#### [What the task requires]
Lines holding the string "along": copy each one from the listing below.

== Segment start ==

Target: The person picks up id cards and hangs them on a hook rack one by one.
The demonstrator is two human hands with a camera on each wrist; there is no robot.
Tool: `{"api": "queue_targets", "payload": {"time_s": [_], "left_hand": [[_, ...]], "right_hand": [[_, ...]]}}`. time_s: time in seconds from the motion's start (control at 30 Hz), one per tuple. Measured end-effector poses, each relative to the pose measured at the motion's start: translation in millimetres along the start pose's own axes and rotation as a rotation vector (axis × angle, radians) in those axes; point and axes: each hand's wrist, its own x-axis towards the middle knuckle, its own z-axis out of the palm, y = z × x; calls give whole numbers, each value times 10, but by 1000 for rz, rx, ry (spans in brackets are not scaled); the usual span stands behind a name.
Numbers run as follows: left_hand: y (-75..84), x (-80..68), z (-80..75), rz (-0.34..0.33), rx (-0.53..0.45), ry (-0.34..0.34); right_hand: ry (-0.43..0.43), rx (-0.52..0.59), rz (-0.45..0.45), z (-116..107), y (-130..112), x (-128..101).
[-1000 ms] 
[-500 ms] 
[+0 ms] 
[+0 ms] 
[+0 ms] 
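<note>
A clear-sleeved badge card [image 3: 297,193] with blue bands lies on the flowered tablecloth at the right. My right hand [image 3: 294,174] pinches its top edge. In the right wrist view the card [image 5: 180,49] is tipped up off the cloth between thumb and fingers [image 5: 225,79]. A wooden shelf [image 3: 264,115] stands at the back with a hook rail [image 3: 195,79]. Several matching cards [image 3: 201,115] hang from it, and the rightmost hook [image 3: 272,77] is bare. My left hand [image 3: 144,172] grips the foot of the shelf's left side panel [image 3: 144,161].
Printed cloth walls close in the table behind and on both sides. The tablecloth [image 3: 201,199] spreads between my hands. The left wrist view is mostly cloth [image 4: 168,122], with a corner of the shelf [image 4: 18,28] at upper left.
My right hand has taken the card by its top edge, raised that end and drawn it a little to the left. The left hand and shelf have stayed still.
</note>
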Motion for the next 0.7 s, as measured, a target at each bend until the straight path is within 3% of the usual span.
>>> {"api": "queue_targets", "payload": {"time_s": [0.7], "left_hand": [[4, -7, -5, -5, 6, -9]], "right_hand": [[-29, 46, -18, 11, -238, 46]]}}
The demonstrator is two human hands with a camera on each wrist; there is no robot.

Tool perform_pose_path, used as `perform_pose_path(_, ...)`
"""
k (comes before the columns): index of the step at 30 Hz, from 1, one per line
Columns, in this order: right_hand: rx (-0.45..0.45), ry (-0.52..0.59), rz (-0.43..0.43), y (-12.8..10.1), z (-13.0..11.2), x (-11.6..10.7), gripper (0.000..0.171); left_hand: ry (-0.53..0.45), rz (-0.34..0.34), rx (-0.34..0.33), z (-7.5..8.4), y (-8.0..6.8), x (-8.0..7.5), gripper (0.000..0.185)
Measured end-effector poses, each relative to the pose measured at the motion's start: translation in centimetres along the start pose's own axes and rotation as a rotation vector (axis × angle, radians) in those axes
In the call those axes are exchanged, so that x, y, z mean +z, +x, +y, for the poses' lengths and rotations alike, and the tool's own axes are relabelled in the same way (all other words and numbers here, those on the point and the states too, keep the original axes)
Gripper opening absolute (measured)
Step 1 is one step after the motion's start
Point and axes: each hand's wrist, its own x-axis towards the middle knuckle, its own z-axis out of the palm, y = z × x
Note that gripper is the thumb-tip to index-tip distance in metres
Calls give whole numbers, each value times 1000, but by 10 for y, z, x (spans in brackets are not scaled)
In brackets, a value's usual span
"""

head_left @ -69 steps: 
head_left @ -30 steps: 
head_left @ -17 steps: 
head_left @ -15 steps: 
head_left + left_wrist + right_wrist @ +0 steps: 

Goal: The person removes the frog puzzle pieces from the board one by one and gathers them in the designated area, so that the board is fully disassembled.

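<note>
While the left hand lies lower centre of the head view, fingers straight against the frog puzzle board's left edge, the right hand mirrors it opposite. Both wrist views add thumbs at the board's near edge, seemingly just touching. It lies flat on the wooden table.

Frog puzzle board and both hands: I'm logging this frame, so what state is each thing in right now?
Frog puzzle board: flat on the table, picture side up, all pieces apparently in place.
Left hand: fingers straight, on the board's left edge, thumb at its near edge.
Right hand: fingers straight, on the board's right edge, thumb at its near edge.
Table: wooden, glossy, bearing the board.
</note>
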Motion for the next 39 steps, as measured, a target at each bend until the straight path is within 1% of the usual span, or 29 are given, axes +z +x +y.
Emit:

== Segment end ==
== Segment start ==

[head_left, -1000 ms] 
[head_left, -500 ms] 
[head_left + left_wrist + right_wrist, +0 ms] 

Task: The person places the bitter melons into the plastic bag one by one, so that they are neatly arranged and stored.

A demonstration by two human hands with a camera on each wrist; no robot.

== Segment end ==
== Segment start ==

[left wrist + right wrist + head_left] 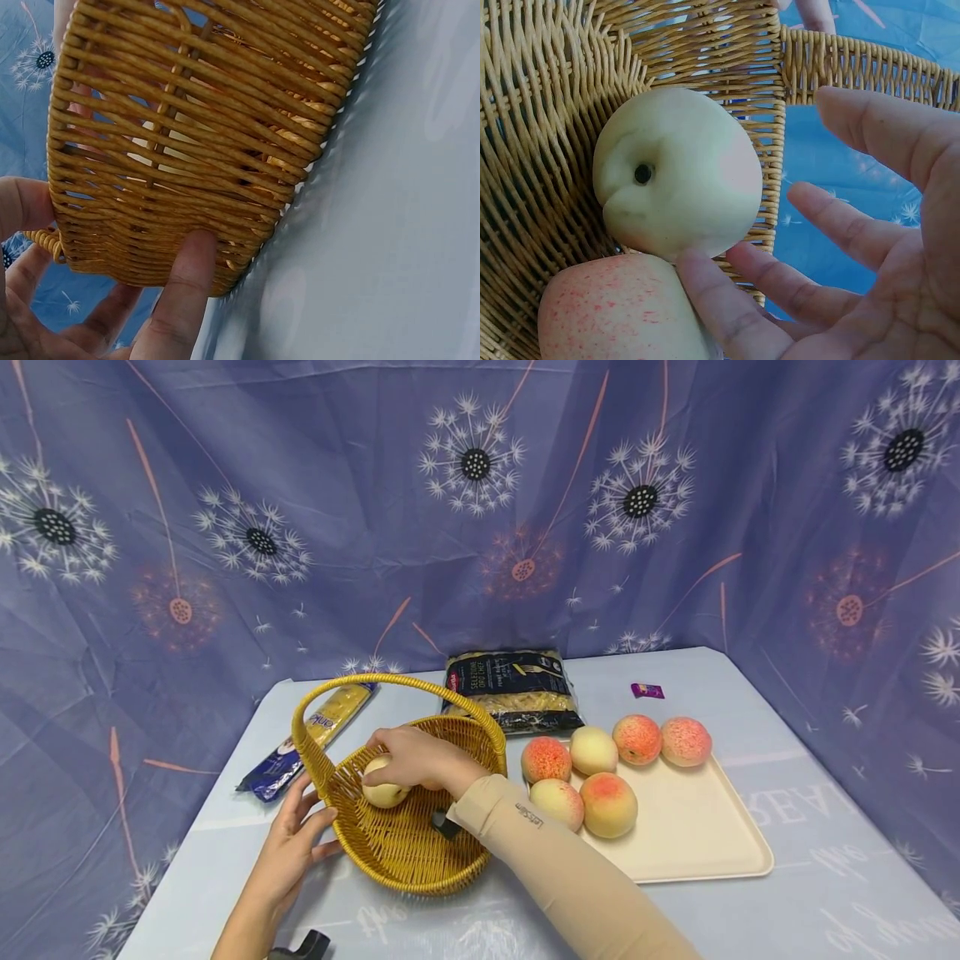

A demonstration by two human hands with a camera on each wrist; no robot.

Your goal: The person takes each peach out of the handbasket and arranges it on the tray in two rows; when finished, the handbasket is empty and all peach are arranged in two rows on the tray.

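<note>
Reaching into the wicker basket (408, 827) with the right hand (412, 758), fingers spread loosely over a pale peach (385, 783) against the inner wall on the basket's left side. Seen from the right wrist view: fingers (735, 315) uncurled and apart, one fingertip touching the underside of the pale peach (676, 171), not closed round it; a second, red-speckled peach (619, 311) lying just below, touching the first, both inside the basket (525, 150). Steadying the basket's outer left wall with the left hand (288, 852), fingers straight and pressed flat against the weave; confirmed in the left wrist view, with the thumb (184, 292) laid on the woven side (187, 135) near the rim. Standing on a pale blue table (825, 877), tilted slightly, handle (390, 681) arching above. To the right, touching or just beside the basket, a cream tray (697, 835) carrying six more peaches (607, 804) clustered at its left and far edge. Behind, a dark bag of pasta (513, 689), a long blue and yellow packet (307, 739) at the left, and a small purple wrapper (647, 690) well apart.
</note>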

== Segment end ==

#### [Task solution]
Tool: `{"api": "queue_targets", "payload": {"time_s": [_], "left_hand": [[_, ...]], "right_hand": [[_, ...]]}}`. time_s: time in seconds from the motion's start (control at 30 Hz), one per tuple. Measured end-effector poses, each relative to the pose measured at the motion's start: translation in millimetres along the start pose's own axes and rotation as a rotation vector (axis × angle, radians) in those axes; point and axes: each hand's wrist, its own x-axis towards the middle knuckle, its own z-axis out of the palm, y = z × x; calls give whole numbers, each value times 10, but by 1000 for rz, rx, ry (spans in brackets are not scaled); the usual span stands behind a name.
Measured end-effector poses, each relative to the pose measured at the motion's start: translation in centimetres along the start pose's own axes and rotation as a rotation vector (axis × angle, radians) in those axes

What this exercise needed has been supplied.